Court Opinion

ID: 6243500
Source: CourtListenerOpinion
Date Created: 2022-02-17 20:51:17.222603+00
Date Added: 2024-06-11T08:58:16.469573
License: Public Domain

Opinion by
Mr. Justice Williams,
The decision of this case depends on the proper construction of the second section of the act of April 12, 1851, providing for the punishment of railroad companies for obstructing the passage over any private road or crossing place by placing burden cars, engines or other obstructions on the track at the place of crossing. The act requires the company to remove any such obstruction promptly, and imposes a penalty of $30.00 for failure to' do so, “ after any agent or other person in the employment of the company shall have received at least fifteen *520minutes notice” of the desire of the parties interested to use the crossing.
The plaintiff alleges that he is a farmer in possession, as tenant, of a farm crossed by the defendant’s railroad; that the fields are reached by a private crossing over defendant’s tracks, and that he was prevented from crossing on the 6th day of October, 1894, because the place of crossing was obstructed by defendant’s cars, and the said cars were not removed within fifteen minutes after notice to one of the employees of the railroad company of his desire to use the crossing. Two questions naturally suggest themselves, First, on whom should the notice to remove the obstruction be served? Second, how soon after the notice is given must the obstruction be removed in order to escape the penalty imposed by the act? The words of the statute authorize a service upon “ any agent or other person in the employment of the company.” These words must receive a reasonable construction and be read in the light of the mischief aimed at, and the remedy provided. The object of the notice is to secure the removal of the obstruction complained of.
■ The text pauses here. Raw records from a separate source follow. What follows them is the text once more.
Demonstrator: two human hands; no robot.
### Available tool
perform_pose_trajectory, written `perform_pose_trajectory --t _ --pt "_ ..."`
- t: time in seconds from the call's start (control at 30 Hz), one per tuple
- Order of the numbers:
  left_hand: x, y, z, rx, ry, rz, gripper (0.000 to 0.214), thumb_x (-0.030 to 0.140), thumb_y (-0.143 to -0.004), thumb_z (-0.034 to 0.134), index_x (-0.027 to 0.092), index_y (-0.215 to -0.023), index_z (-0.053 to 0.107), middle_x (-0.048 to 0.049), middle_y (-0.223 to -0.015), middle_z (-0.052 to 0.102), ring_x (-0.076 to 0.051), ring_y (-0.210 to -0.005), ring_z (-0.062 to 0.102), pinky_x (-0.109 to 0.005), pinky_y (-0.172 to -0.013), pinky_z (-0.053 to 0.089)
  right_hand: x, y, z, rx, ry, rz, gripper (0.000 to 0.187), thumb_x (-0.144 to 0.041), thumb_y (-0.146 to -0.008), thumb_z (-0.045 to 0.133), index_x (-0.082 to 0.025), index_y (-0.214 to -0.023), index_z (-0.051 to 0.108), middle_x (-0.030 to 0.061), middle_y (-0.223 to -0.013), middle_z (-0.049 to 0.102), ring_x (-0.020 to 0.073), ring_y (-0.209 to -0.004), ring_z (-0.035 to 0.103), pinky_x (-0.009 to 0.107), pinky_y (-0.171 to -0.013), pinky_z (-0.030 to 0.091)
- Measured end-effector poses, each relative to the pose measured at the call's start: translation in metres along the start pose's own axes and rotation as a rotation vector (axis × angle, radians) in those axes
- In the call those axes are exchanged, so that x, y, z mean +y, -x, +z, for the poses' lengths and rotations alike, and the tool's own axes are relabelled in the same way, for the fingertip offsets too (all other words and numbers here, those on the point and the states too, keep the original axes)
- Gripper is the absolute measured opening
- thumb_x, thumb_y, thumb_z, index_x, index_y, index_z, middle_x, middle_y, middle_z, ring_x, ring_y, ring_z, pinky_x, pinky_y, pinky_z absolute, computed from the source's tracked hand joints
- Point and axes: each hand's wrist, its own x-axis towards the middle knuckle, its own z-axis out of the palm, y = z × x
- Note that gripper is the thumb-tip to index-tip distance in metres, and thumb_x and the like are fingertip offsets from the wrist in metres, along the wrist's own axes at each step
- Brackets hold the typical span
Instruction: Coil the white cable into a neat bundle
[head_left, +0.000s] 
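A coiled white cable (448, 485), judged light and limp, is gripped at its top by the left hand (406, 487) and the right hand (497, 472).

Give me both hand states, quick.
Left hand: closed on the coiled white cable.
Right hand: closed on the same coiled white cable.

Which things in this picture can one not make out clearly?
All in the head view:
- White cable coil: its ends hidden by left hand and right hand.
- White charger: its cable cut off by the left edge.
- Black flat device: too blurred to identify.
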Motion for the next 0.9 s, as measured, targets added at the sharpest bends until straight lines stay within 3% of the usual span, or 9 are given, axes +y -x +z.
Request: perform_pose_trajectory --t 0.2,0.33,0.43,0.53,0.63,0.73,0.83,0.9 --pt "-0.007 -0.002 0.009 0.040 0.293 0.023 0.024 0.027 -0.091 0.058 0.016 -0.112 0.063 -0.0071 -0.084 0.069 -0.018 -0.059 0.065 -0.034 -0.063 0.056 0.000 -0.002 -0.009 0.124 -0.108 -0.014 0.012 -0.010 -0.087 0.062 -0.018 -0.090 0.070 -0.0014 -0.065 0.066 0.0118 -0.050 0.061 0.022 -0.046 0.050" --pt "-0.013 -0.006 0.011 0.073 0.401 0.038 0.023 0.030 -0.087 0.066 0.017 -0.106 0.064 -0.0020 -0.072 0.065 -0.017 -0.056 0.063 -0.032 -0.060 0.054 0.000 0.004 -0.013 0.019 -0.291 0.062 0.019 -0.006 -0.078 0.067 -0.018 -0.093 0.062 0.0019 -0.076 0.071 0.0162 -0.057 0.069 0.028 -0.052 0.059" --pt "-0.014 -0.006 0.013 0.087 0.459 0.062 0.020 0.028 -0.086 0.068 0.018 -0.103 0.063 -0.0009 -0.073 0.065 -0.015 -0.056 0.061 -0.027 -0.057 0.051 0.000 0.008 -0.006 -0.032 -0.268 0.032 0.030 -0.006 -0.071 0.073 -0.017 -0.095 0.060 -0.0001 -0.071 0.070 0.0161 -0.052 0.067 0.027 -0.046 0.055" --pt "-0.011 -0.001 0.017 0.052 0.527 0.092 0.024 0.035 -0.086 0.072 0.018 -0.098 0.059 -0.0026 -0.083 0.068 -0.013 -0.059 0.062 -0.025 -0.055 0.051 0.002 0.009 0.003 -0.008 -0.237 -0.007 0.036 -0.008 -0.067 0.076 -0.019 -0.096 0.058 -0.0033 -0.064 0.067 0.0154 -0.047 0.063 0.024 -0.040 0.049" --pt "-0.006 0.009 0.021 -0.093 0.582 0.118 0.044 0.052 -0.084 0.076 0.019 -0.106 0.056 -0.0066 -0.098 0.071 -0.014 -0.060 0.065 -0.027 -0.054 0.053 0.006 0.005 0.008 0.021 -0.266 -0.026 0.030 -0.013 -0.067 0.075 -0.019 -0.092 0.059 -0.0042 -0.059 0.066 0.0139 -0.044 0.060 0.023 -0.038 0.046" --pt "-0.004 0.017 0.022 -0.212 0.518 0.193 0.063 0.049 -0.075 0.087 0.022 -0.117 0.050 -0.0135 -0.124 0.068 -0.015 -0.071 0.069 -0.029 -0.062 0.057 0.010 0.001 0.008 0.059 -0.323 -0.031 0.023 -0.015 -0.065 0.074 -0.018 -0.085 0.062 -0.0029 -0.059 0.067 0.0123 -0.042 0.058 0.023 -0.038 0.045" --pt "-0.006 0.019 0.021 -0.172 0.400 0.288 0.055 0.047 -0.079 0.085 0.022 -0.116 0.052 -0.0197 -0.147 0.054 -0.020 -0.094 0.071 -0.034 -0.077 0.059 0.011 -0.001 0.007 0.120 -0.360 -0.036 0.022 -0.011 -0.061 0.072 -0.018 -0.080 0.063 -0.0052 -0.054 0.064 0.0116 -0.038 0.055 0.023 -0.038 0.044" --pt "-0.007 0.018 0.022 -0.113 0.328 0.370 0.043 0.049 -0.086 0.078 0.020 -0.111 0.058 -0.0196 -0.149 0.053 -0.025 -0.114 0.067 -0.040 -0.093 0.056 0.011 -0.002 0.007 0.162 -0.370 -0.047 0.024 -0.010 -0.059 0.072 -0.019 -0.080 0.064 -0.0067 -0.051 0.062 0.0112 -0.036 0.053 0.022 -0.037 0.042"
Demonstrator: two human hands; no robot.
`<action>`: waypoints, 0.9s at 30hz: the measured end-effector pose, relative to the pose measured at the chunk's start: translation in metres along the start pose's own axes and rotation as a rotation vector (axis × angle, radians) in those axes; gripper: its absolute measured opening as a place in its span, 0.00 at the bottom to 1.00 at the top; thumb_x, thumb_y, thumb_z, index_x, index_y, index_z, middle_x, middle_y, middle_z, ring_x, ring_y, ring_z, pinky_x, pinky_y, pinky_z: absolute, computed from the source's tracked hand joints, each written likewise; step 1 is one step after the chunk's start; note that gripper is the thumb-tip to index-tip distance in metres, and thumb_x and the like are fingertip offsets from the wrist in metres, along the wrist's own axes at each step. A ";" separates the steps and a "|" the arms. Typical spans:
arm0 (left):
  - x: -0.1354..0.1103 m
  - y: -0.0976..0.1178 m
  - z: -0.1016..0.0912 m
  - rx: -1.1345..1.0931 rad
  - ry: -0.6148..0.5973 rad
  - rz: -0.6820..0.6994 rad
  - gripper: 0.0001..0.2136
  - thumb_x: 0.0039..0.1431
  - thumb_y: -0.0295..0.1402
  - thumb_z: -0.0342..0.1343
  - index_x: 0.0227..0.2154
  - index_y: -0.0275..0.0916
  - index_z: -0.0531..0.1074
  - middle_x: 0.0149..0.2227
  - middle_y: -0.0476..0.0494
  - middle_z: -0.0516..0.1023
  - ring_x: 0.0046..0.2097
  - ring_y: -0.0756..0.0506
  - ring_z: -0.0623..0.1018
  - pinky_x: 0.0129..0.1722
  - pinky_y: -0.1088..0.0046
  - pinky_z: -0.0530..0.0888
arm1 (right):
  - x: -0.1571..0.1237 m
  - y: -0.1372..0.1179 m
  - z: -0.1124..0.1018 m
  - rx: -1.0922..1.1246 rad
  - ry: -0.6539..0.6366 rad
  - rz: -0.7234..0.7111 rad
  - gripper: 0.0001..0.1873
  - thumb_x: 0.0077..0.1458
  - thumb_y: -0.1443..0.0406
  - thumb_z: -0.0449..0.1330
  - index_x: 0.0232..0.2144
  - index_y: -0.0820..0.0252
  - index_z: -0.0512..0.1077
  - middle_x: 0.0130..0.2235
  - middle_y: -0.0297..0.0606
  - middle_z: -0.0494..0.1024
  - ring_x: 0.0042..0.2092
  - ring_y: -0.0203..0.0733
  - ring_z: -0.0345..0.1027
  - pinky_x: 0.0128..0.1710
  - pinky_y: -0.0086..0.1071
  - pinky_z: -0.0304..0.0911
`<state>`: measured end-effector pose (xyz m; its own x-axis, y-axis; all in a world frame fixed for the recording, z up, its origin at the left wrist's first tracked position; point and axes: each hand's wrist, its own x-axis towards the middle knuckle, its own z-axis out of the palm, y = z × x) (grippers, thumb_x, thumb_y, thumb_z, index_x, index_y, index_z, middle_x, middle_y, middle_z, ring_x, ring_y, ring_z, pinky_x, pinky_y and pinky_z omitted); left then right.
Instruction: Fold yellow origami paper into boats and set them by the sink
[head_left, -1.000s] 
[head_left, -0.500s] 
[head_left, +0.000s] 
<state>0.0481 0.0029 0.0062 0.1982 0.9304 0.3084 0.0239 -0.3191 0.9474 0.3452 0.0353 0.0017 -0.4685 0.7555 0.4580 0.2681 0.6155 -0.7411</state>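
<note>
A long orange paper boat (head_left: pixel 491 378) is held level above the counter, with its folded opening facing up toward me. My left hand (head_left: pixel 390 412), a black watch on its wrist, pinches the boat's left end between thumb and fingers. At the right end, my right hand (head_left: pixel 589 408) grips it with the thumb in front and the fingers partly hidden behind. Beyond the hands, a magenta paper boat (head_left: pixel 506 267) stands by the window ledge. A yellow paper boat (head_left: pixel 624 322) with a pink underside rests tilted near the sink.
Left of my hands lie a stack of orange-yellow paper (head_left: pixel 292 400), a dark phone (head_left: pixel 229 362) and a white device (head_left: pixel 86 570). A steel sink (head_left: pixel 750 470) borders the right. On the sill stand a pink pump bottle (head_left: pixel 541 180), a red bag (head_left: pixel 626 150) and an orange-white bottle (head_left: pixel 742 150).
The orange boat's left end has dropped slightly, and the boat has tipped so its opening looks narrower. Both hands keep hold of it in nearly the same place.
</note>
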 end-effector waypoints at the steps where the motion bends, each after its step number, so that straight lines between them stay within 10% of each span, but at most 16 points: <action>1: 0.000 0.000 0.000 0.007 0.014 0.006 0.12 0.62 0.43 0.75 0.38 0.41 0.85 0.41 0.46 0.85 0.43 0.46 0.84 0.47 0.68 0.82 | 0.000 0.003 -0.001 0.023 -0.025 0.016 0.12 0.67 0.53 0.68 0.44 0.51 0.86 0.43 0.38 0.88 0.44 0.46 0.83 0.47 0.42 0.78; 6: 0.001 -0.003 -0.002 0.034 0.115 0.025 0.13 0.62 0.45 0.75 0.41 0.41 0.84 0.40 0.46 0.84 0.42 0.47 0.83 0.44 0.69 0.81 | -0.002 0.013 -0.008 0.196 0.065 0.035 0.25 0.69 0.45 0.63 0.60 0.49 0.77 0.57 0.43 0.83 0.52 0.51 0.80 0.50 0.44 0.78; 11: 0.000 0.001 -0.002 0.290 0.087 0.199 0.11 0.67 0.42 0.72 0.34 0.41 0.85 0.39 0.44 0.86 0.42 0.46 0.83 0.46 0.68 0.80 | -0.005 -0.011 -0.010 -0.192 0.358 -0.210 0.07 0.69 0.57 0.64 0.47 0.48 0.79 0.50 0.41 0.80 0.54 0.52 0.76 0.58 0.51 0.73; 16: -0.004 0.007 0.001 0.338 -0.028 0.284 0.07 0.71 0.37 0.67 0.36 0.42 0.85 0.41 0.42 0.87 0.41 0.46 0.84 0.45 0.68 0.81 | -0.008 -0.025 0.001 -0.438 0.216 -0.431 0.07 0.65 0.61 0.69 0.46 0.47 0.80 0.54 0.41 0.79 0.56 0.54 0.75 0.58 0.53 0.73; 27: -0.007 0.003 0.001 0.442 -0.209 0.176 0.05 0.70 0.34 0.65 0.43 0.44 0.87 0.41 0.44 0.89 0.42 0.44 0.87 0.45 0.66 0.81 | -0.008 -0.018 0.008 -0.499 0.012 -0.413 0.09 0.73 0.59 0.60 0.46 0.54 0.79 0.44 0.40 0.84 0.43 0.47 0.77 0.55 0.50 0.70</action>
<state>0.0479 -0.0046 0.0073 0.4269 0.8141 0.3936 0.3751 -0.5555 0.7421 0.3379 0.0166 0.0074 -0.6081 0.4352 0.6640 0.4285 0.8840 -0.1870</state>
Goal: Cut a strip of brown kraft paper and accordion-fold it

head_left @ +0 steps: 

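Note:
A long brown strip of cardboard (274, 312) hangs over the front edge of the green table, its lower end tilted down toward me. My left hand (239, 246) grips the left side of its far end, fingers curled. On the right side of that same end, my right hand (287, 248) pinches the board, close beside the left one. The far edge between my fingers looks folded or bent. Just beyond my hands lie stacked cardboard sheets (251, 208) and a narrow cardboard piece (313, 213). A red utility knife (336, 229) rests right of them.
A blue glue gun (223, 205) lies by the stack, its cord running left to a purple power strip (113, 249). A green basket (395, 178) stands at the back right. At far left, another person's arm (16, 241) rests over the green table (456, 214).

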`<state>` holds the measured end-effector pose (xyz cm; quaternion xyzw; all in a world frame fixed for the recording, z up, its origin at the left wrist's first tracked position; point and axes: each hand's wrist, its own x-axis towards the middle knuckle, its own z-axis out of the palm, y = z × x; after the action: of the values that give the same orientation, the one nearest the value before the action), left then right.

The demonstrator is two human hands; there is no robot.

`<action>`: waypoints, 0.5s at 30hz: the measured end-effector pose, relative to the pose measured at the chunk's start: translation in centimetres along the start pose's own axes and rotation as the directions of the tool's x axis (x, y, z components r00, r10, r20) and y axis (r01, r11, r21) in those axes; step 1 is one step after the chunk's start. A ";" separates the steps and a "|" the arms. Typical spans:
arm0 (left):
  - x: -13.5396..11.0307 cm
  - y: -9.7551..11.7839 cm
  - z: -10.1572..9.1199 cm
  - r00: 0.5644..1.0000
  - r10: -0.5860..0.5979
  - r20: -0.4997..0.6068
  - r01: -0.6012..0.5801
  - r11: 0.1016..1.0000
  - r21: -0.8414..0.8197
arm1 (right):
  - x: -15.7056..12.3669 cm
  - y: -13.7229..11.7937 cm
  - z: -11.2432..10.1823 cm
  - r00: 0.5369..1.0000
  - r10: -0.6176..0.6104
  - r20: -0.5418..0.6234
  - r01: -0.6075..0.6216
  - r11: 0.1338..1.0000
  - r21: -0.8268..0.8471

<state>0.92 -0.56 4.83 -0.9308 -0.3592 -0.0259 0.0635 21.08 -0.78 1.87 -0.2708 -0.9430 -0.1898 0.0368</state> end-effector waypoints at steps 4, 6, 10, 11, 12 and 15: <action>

It should be given therefore to an agent in the locality or to some other person in the employment of the company whose work has some connection with the operation of the railroad. A carpenter at work by the day upon a depot building or other structure, a stone mason at work upon a culvert, a plumber repairing the pipes about a water tank, or a bridge builder engaged 'in the construction of a bridge, might all be properly described as persons in the employment of the railroad company, but the nature of their employment shows that they have no connection with the movement of cars or with the condition of the track. The notice in this case was given to a person in the employment of the defendant company, engaged in cutting weeds and grass within the right of way as fenced. He made no objection to the service of the notice, but proposed that he and the plaintiff who gave it should set at work and move the cars, saying that they could do it sooner than he could go to the station and have an engine sent out for that purpose.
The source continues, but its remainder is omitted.